How far out does your energy field span?
I feel each of us is a soul, an individualised aspect of creation, which incarnates over and over again.  In this way the evolution of our consciousness takes place.  According to ancient Kabbalistic teachings, the initial individual spark of creation was seeded in an exclusively dedicated space, an energetic container, its permanent home.  The energy field is the permanent abode that shelters our souls through successful incarnations in the physical body.
As a soul "lowers" itself into the physical body during a reincarnation, its energetic container expands. It stretches out its boundary to encompass the body as it grows, to the span of our outstretched arms, with the precision of the laws of sacred geometry.  The circle in Leonardo DaVinci's 'The Vitruvian Man' holds a hidden key to our understanding of the physicality of our energetic boundary formed by the biofield.

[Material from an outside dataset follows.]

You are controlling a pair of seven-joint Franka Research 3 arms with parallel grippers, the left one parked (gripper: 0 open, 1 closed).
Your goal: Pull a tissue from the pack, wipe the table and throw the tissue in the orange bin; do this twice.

Your energetic boundary is a spherical region of space with the body in the center - smaller when you are a child and growing bigger as you become an adult. Most people think of the notion of personal boundaries as merely representational, rather than a physical reality. Most of us do not occupy our energy space fully because we do not even know that it exists or how large the energetic space is that we own.
There is a common notion that something happens at an arms-length away from the body. Keeping someone "at an arms length" is a popular idiomatic expression that reflects an innate understanding of energetic space.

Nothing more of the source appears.